大阪市立大学・大学院理学研究科・細胞機能学研究室 マイコプラズマグループ

運動超分子マシナリーが織りなす調和と多様性

松尾里紗(修士2年生)第18回 国際マイコプラズマ学会, 2010年7月,イタリア,キャンチアーノ

丸一日かけてやっとの思いで到着した、"夏のキャンチァーノ"は、とても陽気で温かな雰囲気のある場所でした。日差しがかなり強かったのですが、日傘をさしていると道行くたくさんの人に笑われたので、会期中、ささずに我慢しました。そのため帰る頃にはずいぶんと日焼けしてしまいました。イタリアは食事が本当においしくて私はとても嬉しかったです。そのうえ真っ昼間からワインがでてきて、イタリアはパラダイスだなあとみんなで言いました。

今回のIOMは私にとっては初めての国際学会で、とても楽しみにしていました。その反面、上手くいくだろうかという不安でいっぱいでした。特にトークの質疑応答が不安でした。ラボの人達には、IOMの準備と発表練習を毎日毎日夜中まで付き合っていただきました。感謝でいっぱいです。 いよいよ3日目、トーク発表当日。朝からみんなが大丈夫だと励ましてくれました。いざ順番が来ると、会場も大きいし人も多いし、足が最初信じられないぐらい震えました。私は緊張しながらも下手なりに、自分の研究成果を伝えたい!という気持ちを全面に出して一生懸命発表しました。質問にも何とか答えられて本当にほっとしました。発表後、偉い先生方にも褒めてもらい、アドバイスや文句もたくさんいただいたことが励みになりました。

最後のバンケットでは、素敵なホテルでおいしい料理とかっこいい演奏の中、たくさんの人と写真撮影やお話ができました。最高に楽しかったです。文法や発音が下手な私の英語もなんとか通じました。でも、ひそかに狙っていたポスターの賞をとれなくて実はとても悔しかったです。

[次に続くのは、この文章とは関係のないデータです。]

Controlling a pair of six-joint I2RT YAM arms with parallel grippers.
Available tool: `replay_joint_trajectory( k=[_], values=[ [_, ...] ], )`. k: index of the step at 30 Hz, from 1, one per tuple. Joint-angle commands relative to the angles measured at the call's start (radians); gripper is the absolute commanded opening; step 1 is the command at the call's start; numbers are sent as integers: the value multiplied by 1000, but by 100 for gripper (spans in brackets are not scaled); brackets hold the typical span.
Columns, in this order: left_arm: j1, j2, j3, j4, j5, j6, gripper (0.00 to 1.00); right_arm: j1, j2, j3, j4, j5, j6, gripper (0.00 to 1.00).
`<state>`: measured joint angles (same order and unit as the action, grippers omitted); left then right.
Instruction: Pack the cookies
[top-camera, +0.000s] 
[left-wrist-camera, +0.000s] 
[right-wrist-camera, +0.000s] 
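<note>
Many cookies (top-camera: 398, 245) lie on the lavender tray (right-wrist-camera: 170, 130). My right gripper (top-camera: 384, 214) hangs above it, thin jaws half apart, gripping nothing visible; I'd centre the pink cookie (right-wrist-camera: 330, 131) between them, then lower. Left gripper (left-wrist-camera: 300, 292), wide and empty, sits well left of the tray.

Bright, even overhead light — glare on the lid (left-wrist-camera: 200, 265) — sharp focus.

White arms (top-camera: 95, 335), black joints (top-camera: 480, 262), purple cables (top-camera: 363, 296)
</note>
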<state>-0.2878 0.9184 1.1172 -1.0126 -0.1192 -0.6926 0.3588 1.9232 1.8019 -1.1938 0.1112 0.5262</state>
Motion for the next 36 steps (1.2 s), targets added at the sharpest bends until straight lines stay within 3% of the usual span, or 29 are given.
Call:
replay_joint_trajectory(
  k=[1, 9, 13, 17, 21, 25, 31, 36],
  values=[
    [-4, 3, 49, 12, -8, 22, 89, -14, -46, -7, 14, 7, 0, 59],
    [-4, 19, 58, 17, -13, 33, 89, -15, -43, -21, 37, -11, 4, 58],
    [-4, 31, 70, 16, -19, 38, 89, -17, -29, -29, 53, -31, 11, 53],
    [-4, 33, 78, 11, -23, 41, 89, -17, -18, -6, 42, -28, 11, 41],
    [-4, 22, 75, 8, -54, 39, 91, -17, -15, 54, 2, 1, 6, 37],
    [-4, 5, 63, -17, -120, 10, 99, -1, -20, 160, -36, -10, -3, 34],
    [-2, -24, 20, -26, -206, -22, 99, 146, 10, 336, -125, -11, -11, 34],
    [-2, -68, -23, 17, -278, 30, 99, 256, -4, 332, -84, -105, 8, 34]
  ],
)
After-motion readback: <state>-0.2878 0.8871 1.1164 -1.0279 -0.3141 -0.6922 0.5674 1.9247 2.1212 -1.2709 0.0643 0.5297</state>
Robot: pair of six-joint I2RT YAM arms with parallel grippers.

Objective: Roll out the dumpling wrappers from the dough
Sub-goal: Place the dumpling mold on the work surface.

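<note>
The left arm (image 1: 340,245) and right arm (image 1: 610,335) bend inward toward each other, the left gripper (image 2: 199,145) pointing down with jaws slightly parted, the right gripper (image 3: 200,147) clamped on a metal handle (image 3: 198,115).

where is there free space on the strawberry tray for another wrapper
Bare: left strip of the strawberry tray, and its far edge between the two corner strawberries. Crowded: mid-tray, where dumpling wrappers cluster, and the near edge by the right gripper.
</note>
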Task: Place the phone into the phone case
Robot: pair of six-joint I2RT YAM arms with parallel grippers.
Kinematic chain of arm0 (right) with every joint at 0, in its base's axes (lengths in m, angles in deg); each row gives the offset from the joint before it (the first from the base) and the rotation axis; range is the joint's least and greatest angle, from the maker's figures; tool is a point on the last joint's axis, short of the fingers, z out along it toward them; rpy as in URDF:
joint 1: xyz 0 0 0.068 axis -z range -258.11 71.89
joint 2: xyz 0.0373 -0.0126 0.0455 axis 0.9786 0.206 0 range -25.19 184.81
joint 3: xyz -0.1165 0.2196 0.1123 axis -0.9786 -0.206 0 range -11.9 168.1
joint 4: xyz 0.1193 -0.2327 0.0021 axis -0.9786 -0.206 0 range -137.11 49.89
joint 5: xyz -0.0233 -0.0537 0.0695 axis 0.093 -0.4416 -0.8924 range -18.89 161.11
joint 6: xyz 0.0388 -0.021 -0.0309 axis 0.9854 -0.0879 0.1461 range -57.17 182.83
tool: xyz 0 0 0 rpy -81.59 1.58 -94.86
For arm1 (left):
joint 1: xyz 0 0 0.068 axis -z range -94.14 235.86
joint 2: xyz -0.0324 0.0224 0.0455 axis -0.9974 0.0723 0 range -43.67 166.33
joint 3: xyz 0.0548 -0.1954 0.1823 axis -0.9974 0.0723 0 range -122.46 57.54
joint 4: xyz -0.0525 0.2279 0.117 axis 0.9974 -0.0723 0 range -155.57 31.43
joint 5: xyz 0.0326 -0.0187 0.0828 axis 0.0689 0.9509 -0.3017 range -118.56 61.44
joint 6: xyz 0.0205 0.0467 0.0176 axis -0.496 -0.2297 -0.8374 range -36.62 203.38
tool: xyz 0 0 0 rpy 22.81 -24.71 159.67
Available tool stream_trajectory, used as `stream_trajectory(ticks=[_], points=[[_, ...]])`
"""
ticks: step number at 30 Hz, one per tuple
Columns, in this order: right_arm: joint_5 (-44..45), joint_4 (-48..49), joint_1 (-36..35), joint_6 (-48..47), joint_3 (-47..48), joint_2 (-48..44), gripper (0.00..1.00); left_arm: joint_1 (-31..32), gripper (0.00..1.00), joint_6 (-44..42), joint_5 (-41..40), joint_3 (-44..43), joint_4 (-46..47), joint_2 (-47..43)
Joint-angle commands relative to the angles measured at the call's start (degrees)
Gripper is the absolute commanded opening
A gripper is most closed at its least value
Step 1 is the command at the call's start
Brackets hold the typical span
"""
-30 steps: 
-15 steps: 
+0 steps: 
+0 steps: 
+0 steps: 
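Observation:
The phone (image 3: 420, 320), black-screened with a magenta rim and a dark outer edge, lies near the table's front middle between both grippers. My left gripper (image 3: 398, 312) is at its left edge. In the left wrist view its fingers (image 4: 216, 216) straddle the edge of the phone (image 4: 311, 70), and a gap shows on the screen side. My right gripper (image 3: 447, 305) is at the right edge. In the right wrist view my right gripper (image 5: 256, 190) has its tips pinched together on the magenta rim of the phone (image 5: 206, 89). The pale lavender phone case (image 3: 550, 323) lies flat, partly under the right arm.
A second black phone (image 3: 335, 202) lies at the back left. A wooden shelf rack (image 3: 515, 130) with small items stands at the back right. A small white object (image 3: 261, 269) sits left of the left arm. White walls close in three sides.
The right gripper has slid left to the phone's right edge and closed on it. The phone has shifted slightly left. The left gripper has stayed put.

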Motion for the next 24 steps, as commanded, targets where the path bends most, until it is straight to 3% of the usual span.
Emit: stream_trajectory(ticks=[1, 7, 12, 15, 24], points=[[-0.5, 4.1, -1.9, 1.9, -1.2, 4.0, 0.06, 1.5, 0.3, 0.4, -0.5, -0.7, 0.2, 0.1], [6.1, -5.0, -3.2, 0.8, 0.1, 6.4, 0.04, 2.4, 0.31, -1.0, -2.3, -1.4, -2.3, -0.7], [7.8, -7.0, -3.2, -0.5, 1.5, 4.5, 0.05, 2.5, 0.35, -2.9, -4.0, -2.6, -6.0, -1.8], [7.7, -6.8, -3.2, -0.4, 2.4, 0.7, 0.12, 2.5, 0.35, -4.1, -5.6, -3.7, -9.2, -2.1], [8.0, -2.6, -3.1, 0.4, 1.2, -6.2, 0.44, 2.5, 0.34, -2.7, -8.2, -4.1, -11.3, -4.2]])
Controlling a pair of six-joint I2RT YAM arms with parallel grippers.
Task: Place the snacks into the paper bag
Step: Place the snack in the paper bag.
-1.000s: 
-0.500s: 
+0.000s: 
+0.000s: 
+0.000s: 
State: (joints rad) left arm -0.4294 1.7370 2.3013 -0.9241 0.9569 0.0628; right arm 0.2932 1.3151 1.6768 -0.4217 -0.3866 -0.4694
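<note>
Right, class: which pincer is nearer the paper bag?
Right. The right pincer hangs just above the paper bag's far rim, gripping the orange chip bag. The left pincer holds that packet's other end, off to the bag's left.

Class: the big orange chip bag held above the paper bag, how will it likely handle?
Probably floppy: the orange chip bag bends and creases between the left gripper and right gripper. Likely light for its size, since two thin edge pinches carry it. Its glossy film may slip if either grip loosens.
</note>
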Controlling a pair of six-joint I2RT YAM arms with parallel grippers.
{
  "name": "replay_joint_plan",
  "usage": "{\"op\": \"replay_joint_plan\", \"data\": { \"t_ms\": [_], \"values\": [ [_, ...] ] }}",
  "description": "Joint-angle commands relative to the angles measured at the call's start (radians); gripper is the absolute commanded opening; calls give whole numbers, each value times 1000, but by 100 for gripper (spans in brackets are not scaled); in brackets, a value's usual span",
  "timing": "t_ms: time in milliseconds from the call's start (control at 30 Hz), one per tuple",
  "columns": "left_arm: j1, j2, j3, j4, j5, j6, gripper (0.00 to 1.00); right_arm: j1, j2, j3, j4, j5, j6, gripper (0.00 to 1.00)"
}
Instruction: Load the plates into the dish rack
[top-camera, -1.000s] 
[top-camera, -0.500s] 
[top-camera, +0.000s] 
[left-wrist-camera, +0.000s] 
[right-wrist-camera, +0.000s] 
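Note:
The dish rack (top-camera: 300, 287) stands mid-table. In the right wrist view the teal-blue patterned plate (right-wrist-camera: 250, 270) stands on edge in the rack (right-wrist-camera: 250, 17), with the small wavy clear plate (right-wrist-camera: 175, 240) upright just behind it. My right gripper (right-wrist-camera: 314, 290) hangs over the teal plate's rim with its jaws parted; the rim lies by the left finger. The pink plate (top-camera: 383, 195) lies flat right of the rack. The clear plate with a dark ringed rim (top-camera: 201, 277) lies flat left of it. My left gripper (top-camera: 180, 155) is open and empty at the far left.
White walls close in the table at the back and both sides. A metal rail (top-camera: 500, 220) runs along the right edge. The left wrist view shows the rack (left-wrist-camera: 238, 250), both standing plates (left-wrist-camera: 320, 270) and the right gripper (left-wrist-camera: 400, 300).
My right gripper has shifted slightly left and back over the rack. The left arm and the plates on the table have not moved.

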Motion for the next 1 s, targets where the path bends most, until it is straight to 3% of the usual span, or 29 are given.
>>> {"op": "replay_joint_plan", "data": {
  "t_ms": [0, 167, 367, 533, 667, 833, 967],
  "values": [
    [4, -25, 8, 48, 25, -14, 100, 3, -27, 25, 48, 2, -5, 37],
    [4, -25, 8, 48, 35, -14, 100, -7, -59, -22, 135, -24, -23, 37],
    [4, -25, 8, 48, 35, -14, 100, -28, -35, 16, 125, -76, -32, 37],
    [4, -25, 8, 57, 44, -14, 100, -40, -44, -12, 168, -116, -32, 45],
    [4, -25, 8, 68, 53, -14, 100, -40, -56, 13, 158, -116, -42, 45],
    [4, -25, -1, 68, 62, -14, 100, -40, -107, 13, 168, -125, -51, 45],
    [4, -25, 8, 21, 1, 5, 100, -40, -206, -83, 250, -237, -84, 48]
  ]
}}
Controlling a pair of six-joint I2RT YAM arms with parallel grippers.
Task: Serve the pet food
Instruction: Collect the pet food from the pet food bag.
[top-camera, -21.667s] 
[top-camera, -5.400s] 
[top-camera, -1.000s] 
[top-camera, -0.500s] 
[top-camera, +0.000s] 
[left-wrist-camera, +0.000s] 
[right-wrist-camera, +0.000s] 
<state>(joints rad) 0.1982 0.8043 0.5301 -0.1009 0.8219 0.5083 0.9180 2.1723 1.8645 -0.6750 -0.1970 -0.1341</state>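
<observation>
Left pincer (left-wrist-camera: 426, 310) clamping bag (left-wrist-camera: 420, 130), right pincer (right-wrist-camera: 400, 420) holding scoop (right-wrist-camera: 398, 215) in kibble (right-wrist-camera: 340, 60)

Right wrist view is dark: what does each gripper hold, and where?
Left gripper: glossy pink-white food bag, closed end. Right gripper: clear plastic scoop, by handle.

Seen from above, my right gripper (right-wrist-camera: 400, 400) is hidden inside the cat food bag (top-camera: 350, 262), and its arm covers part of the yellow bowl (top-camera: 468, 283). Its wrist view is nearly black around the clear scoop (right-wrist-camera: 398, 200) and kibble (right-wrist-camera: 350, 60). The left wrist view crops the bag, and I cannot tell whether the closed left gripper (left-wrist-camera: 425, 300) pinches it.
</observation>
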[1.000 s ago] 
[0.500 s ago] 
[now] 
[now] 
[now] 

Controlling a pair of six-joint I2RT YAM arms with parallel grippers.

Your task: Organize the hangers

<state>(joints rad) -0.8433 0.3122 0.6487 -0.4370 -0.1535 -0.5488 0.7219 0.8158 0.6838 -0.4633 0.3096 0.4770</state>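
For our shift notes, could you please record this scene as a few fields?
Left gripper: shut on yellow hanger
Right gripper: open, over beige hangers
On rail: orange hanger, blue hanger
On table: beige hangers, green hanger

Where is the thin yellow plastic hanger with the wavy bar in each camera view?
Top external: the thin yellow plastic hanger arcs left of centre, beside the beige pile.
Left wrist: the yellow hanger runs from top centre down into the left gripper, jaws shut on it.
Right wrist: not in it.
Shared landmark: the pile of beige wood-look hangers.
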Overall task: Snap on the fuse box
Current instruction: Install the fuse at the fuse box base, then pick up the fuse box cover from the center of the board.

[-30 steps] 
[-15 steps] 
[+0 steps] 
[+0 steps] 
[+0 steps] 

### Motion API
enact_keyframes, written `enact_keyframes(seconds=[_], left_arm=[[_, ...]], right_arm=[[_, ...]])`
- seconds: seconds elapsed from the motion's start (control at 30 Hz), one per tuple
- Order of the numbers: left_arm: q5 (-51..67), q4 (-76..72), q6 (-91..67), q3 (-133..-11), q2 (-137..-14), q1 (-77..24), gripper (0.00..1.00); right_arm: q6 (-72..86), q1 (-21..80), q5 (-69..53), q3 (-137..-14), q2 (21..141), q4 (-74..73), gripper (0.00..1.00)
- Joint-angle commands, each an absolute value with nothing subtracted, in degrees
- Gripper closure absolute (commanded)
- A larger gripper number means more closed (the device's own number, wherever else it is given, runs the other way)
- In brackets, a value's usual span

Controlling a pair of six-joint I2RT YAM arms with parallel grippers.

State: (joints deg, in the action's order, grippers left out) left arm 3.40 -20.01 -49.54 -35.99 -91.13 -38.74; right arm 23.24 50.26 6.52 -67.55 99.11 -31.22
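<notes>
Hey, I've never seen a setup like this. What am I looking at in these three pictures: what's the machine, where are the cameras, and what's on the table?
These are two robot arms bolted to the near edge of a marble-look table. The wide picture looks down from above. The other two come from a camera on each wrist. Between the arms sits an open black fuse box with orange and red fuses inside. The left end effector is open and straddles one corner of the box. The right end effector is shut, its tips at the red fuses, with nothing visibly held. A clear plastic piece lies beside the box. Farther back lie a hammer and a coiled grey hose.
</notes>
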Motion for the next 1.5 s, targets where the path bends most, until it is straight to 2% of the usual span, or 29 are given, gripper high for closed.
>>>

この1週間の国際学会参加により、プレゼン、英語、そしてコミュニケーションのスキルなどが大幅に上がったと感じています。自分自身の発表もそうですが、どんどん質問するなどディスカッションにたくさん参加することによって、今後の研究につながる実験手法のヒントをたくさんゲットすることもできました。

IOM初日から、こんな素晴らしい経験をさせてもらえたことへの感謝と自分が成長できているということをひしひしと感じていました。学会を通じて、「もっともっと自分もやらなあかん」と刺激を受けました。そして、イタリアから「必死に頑張ろう」という気持ちいっぱいで無事帰国できました。

笠井大司(修士1年生)第18回 国際マイコプラズマ学会,
2010年7月,イタリア,キャンチアーノ

人生初の国際学会の地、イタリアに到着した。イタリアは抜けるような青空で私を迎えてくれた。しかし、その青空とは裏腹に私の心は沈んでいた。なぜなら、この学会で私は幸運にも口頭での発表の機会が与えられていたからである。私は日本語での研究発表も数えるほどしか経験したことがなく、ましてや英語での発表などは一度もしたことがない。日本を出発する前に行った発表練習でもなかなか上手にできなかったので不安ばかりが募っていた。

そして、とうとう学会が始まった。私は口頭発表に向けて、少しでも英語に慣れるために初日から自分のポスターを貼り、その説明をした。最初のころはうまく説明できず、あまり相手に理解してもらえなかった。また、相手がいろいろと質問してくれても、英語が分からずに答えることができなかった。それでも、相手の外国人たちは根気強く私の言葉に耳を傾けてくれた。

口頭発表当日の朝は自分でもわかるほどに緊張していた。自分の発表の時間がくるまで、言わなければならないことを念仏のように繰り返して少しでも落ち着こうとしたが、一向に効果がなかった。結局、発表直前までこの緊張から解放されることはなかった。壇上に上がり聴衆を前にして、やっと少し落ち着くことができた。発表を始める前は長いと思っていた10分間の発表はあっという間に終わってしまい、質疑応答になった。発表が終わり気の抜けていた私は、これらの質問にほとんど答えることができなかった。 IOMに参加させてもらったことで私は自分の力のなさを痛感し、研究者として自分に足りないものを実感した。そして、次のフランスでのIOMでは様々な国の研究者ともっとコミュニケーションをとってみたいと思った。この有意義な一週間は私の今後の研究人生の大きな糧となるであろう。